SD König
Wilhelm
Indienststellung: 1901
Heimathafen: Friedrichshafen/Württemberg
Eigner: Kgl. Württemb. Staatseisenbahnen
ab 1920 Deutsche Reichsbahn
Erbauer: Maschinenfabrik Kuhn, Stuttgart
Länge: 51,00 m
Breite: 12,42 m
Tonnage: 260,4 t.
Tiefgang: 1,39 m
Maschinenleistung: 550 PS
Geschwindigkeit: 26,0 km/h
Tragkraft: 600 Personen
Außerdienststellung: 1938 (Abbruch)
Bilder
Der SD König Wilhelm
war das letzte der "Königsschiffe", obwohl das zwei Jahre später gebaute SD Württemberg ein Schwesterschiff war, das
allerdings keinen Königsnamen erhielt.
Das SD König
Wilhelm besaß im Gegensatz zum SD Königin
Charlotte keinen Rundpavillon auf dem Achterschiff.
Er löste den 51
jährigen GD Wilhelm II (Eiserner Wilhelm")
ab.
Das SD König Wilhelm
wurde auf allen württembergischen Kursen, jedoch häufiger auf der Route
Friedrichshafen-Rorschach eingesetzt.
Am
12.01.1908 rammt das SD König Wilhelm den Romanshorner Dampfer
Rhein vor dem Rorschacher Hafen.
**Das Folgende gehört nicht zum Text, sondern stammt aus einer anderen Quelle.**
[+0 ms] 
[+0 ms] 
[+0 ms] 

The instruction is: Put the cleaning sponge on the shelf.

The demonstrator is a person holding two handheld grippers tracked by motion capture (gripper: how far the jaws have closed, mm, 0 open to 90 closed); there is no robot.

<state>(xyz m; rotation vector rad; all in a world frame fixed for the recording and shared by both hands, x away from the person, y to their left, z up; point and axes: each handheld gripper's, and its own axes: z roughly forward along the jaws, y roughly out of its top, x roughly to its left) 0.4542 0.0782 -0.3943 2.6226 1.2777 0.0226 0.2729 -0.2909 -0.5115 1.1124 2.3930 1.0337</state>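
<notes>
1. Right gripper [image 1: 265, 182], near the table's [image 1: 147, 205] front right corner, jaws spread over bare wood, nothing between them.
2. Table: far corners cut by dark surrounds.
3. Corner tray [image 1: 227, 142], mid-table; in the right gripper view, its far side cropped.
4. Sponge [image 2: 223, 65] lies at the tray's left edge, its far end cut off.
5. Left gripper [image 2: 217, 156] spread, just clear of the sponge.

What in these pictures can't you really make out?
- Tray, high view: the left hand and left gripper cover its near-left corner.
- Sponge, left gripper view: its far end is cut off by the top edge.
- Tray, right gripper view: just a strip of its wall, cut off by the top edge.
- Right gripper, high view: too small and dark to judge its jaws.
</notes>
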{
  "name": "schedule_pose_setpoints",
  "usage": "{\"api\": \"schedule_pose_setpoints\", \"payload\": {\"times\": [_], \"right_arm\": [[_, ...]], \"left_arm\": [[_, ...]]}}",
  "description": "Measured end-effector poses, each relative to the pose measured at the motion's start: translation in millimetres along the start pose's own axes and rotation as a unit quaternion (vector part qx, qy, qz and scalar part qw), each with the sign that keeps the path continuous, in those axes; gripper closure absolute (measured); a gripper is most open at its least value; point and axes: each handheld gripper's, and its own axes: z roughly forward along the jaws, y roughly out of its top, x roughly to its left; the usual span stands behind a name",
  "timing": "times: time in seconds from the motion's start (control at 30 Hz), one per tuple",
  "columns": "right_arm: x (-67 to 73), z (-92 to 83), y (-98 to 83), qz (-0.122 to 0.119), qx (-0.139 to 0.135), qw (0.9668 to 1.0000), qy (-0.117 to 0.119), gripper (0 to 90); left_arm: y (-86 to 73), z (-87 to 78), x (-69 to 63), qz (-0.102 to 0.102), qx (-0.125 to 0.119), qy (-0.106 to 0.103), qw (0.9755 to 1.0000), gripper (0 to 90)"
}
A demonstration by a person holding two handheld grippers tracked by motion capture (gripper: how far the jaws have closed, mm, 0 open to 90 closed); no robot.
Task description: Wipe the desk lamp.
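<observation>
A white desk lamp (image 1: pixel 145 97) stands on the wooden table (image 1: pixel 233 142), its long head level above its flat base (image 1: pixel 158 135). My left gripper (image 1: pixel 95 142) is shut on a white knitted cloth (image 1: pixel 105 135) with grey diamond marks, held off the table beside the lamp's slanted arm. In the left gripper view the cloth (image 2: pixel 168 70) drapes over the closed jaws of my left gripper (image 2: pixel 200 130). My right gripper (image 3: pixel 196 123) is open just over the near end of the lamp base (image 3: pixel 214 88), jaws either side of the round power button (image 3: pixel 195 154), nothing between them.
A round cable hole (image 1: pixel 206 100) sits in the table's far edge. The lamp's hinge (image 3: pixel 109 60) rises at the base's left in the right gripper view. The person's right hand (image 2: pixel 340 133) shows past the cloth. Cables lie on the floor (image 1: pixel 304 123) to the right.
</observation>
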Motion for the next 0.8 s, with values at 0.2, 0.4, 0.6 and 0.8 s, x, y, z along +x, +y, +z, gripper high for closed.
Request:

Personen werden dabei nicht verletzt,
es entsteht aber beträchtlicher Schaden am Bug.
Wie die anderen
württembergischen Königsschiffe durfte auch das SD König Wilhelm seinen
Namen behalten und wurde 1920 von der Deutschen Reichsbahn übernommen.
Nachdem man sich nicht
mehr zu einer Modernisierung durchringen konnte, wurde das SD König Wilhelm anstatt
des neun Jahre älteren SD Königin Charlotte,
das durch einen weiteren Neubau 1940 abgelöst werden sollte, 1938 ausgemustert
und durch das MS Schwaben
ersetzt. 1940 wurde das Schiff verschrottet.